Potato Council’s summer meetings kicked off at Chasepool Farm, near Dudley, West Midlands. Sponsored by McCain Foods, Greenvale AP and the NFU, the day comprised formal presentations and field discussions, addressing a range of topical issues.
NFU deputy president and Pembrokeshire grower Meurig Raymond said British potato growers are well placed to address global economic challenges.
"The UN predicts the world population will rise from six to nine billion people by 2050. Potatoes are an extremely good value food source. They are highly nutritious, and an important source of carbohydrate and they will have a major role to play in feeding the world," said Mr Raymond, who grows 80 hectares (200 acres) of potatoes, packed and processed through Puffin Produce for ASDA.
"The challenge to produce the future global food requirement, while lowering the environmental footprint at the same time, is huge. Climatic change and reduced water availability will restrict many growing areas. But Britain, with its temperate climate, will be well placed to increase production.
"With the Government withdrawing research and development spending, Potato Council’s knowledge transfer role in helping British growers increase production, and lower their environmental impact will be crucial. The NFU values its close relationship with Potato Council and we look forward to working together at events to make sure we make the most of every opportunity for growers."
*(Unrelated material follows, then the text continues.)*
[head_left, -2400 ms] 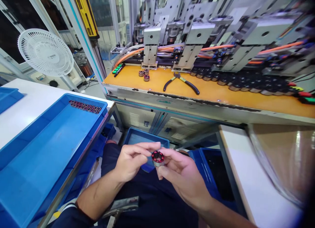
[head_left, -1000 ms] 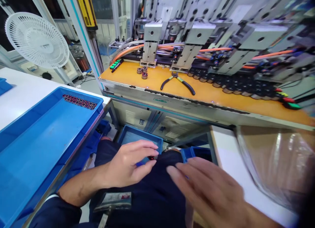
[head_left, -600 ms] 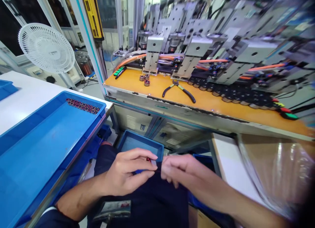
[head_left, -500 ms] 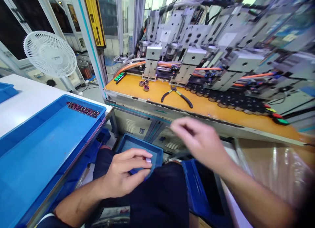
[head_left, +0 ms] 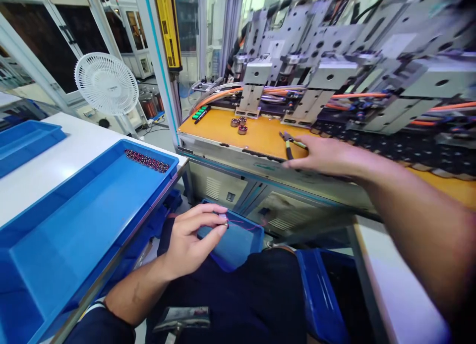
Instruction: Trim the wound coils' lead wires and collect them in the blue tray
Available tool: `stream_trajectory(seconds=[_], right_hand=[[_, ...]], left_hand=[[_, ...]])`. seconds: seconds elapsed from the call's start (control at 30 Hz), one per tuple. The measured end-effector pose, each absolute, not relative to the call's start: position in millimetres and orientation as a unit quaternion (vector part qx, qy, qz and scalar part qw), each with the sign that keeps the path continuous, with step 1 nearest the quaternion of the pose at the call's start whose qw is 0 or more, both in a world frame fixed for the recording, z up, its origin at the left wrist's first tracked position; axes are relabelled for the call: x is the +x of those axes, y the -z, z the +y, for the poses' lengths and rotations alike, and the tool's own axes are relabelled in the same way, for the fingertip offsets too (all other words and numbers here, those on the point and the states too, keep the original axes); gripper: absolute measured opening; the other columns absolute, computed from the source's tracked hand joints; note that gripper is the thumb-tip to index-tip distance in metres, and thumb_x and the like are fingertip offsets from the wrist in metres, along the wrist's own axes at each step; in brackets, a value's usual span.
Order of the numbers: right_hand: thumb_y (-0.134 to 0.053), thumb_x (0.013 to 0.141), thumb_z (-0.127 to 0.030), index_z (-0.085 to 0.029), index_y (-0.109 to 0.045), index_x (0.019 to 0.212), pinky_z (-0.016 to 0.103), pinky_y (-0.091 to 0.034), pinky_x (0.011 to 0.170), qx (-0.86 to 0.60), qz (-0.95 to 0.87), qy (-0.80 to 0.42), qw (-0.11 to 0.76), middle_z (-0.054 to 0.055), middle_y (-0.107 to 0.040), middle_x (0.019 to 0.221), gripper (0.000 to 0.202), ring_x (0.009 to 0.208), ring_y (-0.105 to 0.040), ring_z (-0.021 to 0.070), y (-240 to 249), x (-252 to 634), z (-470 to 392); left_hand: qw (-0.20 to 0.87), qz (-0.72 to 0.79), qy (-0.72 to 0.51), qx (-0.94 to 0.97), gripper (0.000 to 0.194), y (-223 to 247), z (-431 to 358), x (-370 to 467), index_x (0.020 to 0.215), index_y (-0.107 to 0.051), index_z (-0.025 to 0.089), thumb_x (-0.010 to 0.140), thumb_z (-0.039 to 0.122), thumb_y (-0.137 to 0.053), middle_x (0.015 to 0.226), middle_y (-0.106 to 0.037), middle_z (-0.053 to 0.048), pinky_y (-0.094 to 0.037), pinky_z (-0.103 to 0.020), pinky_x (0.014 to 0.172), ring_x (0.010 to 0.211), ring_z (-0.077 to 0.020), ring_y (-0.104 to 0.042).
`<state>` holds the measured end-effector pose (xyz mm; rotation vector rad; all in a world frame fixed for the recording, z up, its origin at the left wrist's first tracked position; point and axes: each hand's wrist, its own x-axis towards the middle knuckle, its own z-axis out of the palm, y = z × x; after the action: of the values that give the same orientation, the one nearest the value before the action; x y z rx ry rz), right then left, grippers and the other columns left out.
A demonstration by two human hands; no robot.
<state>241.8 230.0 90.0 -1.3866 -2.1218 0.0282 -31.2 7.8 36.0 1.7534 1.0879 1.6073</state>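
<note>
Left hand (head_left: 193, 237), below the orange bench (head_left: 264, 140), pinches a small wound part (head_left: 226, 224); right hand (head_left: 323, 155), half open, overlaps pliers (head_left: 287, 145) on the bench, grip unclear. Trailing wires (head_left: 238, 221) could snag if tugged.

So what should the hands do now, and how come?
I'd probably close the right hand gently around the pliers. Its fingers are at the handles, by the orange bench top. The left hand is holding a small part with thin reddish wires sticking out, and pliers might help with those.
</note>
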Motion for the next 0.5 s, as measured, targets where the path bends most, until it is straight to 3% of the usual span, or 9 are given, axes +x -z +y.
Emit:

The morning business-focused papers were followed by afternoon technical workshops. Manure applications could be worth a staggering £450 per hectare at current fertiliser prices, according to ADAS consultant Ken Smith. Growers at the event were advised not to skimp on nutrients, but to adopt an integrated approach, making optimum use of available manures and nutrient alternatives, to feed a profitable crop.
"In the rotation it is usually the potato crop that is most responsive to phosphate (P) and potash (K) levels, so make sure these nutrients are not limiting," said Mr Smith. A 40t/ha application of farmyard manure (FYM) would typically provide 320kg/ha of potash – about the same as the off-take of a high yielding crop – and 140kg/ha of phosphate.
"But manure P availability is limited, at least in the short term, so it would still be worth topping up with fresh fertiliser P, even though P off-take for potatoes is a relatively modest 50kg/ha for a 50t/ha crop. The surplus P, and possibly K, can then give you scope for a break, or P and K holiday, perhaps for several following crops."
Fertiliser inputs represent the biggest single cost component for maincrop production, at around 18 per cent of total costs, so merit careful planning. Regular soil analysis, especially before a potato crop, is crucial to ensure nutrients are neither limiting nor wasted. "Make sure you are mindful of NVZ restrictions, and it is always worth testing manures for nitrogen content."
A LINK-funded project, coordinated by ADAS, aims to develop a new test based on a rapid scanning technique, to make manure analysis quicker and more accessible for growers.
The West Midlands event is the first of a number of key technical events taking place around the country this summer, pointed out Chris Steele, Potato Council’s water, soil and energy specialist.
"Feedback suggests the Potato Council summer events are now an established route for growers, agronomists and farm managers to gather key technical updates from the nation’s top experts. It’s not just a day out from your business, it’s an essential part of your business," he said.